Leveraging localness

Each of the four communities identified gaps in their local education pipeline that are preventing low-income young people from achieving economic mobility and they demonstrated a strong connection between this project and the local community colleges’ strategic priorities.

While there are consistent elements across each of the PLCs, there are also opportunities to learn from the diversity among the communities’ specific needs. For example, the PLC in Tyler, Texas, is creating youth apprenticeships for computer networking and IT. In Flint, Michigan, the PLC is strengthening STEM pathways by removing barriers to high school students earning college credits. In Cleveland, Ohio, the PLC is collaborating with healthcare employers to develop academic and workforce programming to address unmet demands in the local labor force. And, in Tallahassee, Florida, the PLC is building a Business & Industry Leadership Team to address the lack of economic opportunity for its lowest-income ZIP code.

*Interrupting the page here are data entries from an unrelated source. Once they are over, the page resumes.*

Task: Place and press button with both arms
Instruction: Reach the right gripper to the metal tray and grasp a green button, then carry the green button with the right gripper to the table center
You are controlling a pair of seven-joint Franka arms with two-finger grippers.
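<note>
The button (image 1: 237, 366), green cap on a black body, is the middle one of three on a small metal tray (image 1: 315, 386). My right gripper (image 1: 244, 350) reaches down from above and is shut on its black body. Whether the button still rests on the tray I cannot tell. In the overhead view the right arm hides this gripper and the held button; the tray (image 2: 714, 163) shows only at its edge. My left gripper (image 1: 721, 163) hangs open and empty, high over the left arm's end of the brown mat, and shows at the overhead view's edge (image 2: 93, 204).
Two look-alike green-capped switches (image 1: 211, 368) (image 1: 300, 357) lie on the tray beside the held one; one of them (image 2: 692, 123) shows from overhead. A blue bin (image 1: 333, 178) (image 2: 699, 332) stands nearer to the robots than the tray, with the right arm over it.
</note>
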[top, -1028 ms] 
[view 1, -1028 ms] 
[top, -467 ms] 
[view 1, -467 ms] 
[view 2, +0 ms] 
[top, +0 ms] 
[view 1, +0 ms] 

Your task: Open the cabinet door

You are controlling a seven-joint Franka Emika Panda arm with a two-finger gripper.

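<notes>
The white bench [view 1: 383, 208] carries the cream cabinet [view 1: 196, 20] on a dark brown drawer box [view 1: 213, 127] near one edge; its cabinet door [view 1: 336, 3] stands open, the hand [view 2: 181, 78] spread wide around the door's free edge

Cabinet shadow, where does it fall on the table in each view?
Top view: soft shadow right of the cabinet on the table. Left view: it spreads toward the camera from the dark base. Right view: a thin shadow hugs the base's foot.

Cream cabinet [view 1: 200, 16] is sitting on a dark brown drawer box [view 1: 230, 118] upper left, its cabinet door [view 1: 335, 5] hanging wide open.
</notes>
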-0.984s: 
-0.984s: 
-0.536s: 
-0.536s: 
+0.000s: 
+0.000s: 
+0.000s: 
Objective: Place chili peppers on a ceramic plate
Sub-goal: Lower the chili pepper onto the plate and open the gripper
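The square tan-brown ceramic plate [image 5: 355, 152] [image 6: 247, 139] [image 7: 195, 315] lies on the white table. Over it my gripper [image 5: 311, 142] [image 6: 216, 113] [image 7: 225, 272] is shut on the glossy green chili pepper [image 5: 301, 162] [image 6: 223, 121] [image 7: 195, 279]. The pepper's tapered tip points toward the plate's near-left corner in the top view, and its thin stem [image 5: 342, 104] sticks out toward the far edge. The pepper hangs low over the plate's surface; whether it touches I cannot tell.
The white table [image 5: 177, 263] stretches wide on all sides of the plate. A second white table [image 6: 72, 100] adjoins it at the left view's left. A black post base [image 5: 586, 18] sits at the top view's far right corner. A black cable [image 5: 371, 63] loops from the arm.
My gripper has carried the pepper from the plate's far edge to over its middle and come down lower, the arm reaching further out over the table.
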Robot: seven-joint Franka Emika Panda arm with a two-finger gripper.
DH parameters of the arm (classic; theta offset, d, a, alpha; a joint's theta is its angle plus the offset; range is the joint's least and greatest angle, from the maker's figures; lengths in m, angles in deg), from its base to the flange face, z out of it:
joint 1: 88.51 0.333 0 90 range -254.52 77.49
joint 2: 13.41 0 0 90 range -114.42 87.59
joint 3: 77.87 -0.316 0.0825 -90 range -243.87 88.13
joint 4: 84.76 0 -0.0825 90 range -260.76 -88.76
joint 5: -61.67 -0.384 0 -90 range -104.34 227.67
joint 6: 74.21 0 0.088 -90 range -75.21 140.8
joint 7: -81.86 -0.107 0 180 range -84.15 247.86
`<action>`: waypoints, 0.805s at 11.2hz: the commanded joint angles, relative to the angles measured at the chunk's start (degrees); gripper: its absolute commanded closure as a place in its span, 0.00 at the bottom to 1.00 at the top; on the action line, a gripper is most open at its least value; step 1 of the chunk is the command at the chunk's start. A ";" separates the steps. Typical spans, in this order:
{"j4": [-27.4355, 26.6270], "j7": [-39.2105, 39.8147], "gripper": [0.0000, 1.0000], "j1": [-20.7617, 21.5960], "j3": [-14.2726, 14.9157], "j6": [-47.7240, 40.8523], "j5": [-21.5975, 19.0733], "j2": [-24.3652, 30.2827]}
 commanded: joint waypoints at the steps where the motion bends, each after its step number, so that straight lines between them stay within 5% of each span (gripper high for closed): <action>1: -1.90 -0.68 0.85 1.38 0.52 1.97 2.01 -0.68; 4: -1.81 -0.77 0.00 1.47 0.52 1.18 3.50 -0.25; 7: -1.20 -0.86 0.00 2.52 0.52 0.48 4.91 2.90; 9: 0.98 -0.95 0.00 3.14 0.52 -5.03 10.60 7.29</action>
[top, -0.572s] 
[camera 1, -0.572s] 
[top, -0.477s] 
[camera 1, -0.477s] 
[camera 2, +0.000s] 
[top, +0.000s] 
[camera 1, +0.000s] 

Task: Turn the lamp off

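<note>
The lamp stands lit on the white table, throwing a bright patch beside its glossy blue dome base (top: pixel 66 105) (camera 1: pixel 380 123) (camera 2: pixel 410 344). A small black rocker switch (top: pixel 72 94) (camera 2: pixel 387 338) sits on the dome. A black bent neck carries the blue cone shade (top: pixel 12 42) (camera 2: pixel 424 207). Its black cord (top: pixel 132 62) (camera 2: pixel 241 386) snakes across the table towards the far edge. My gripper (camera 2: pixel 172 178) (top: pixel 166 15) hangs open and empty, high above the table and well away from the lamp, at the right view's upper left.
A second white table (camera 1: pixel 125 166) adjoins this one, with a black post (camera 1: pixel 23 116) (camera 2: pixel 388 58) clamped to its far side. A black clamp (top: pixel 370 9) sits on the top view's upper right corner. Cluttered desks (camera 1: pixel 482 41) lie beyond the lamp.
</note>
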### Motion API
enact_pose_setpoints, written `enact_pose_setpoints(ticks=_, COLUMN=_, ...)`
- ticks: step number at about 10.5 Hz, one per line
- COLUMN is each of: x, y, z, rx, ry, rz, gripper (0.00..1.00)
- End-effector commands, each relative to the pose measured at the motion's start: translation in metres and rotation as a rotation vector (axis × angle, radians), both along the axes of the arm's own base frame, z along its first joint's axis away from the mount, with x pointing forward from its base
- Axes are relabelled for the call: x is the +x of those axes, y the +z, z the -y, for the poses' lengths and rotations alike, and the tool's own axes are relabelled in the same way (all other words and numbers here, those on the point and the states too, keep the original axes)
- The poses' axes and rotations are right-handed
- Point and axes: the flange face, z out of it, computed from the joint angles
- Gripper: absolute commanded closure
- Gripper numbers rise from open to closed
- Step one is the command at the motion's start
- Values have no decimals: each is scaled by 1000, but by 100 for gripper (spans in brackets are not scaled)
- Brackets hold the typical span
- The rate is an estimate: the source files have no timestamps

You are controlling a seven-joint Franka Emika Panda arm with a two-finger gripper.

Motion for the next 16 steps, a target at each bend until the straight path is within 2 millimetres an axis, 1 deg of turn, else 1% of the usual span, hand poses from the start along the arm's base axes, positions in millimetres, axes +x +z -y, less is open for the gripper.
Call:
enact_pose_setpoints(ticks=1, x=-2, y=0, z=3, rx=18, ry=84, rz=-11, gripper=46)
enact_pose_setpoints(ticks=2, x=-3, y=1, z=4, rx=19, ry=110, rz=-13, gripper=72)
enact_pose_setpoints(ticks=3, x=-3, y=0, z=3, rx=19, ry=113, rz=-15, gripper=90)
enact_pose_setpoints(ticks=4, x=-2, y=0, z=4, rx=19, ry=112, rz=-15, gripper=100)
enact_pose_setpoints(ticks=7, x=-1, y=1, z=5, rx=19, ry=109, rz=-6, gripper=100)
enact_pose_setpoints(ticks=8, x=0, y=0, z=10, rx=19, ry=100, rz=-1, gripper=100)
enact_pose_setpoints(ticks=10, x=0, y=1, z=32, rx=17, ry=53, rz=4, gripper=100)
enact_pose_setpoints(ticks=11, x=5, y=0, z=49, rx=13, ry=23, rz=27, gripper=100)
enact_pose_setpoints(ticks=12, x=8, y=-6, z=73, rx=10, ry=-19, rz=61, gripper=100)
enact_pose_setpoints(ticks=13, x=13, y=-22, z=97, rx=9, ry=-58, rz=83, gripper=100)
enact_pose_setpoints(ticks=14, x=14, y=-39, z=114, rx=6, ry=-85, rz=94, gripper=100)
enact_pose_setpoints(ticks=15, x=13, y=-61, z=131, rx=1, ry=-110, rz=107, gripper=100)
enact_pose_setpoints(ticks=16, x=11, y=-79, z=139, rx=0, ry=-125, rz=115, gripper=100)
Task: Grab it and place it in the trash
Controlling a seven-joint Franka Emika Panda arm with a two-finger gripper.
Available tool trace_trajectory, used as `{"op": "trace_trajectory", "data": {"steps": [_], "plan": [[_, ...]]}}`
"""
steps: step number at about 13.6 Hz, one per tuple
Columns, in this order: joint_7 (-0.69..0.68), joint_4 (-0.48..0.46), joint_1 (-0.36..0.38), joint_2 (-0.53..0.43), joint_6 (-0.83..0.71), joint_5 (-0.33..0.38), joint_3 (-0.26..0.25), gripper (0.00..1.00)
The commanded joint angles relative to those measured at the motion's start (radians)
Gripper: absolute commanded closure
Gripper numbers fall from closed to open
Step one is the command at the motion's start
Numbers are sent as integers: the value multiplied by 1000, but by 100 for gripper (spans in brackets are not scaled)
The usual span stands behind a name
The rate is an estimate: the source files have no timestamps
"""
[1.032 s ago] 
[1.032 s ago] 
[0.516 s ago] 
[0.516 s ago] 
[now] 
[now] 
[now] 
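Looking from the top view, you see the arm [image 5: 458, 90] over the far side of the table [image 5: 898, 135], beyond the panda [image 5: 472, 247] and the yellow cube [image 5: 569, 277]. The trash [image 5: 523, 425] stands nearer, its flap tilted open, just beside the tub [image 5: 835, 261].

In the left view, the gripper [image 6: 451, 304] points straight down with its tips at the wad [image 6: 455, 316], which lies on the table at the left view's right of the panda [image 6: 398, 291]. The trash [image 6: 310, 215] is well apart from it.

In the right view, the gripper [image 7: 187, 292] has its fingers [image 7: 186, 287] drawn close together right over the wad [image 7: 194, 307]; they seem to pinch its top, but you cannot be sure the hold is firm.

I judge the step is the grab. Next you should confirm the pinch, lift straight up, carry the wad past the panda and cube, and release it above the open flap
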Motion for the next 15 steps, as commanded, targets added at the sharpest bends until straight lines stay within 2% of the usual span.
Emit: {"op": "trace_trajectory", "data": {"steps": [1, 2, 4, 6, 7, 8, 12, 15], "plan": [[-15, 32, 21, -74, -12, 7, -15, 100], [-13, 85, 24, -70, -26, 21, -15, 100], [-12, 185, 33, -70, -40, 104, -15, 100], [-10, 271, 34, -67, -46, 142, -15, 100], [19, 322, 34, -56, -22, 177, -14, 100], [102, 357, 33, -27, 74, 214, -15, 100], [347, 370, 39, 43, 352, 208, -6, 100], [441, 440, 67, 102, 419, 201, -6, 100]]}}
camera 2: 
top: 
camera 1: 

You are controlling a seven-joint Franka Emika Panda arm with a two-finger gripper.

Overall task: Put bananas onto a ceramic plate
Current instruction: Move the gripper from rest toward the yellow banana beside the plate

During the project, funded by Carnegie Corporation of New York, ATD will offer professional learning and technical assistance in the design and facilitation of regional PLCs; support the relationship-building and case-making needed to establish collaborations between local school districts, community colleges, community-based organizations, and employers; and provide stipends to participating colleges to subsidize the costs of designing and hosting the regional PLCs.

Building sustainable relationships for stronger pathways

“We are excited to support our network colleges and their communities with a unique professional learning methodology for this work,” said Jonathan Iuzzini, ATD’s director of teaching and learning. “This approach is needed now more than ever, as we seek to foster cross-sector collaborations built on meaningful relationships that leverage the unique expertise each partner brings to the table. By grounding this work in a spirit of professional learning, our students’ success will be the guiding light for these regional PLCs.”

With ATD’s support, PLCs will develop aligned pathways for students from high school to college to local workforce and career opportunities. While many communities pursue this type of work, barriers persist that separate K–12 schools, higher education institutions, and workforce agencies — often, each institution is measured by separate standards. The PLCs aim to provide incentives and resources for cross-institutional work. 

By the end of the two-year project, the PLCs will have created a sustainable structure that allows for the scaling of the project. Additionally, ATD will develop a guidebook that can be used to scale this work in the future.